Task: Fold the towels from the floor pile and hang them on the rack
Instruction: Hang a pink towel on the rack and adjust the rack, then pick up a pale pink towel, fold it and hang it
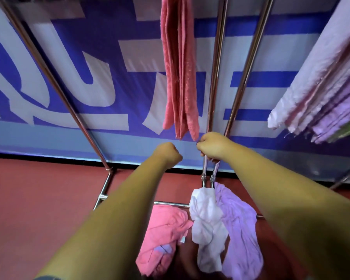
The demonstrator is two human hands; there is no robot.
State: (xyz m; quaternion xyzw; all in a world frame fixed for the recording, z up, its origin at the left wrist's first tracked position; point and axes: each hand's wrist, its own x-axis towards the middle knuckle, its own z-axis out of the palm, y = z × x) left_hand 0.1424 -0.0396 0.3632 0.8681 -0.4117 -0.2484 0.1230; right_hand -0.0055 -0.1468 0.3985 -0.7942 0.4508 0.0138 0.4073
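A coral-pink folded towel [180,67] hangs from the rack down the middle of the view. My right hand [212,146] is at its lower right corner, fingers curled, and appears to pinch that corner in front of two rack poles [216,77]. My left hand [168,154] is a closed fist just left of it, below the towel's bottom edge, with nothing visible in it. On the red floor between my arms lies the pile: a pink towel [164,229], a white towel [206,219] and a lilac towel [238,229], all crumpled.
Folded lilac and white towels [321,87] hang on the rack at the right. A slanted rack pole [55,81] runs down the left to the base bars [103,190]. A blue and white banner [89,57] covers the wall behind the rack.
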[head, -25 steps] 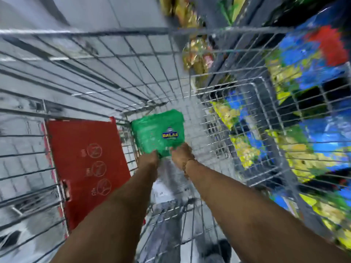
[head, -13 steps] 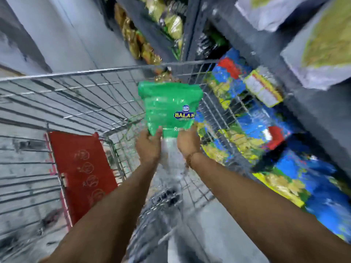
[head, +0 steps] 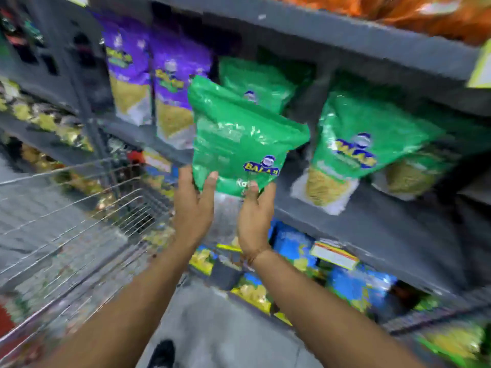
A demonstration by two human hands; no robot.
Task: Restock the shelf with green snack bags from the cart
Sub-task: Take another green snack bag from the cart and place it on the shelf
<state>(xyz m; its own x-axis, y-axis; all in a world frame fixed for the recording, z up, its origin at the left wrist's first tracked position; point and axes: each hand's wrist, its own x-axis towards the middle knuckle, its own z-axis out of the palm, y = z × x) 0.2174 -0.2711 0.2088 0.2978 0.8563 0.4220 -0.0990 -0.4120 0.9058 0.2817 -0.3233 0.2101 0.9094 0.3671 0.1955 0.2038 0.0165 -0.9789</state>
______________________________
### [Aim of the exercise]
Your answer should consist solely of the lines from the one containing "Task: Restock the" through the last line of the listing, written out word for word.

### [Exercise output]
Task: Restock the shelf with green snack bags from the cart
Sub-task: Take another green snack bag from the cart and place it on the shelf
<state>(xyz m; its own x-axis, y-axis; all in a world frame fixed for the recording, z up, its origin at the left wrist's first tracked position; point and axes: each hand's wrist, its own x-axis towards the middle knuckle, its own z-axis out of the palm, y = z × x) 0.2174 -0.2711 0.2088 0.2978 0.8563 0.4220 -0.0990 -0.4120 0.9058 0.2817 -0.3233 0.2101 0.9094 0.3671 0.1955 0.2038 0.0165 -0.9789</state>

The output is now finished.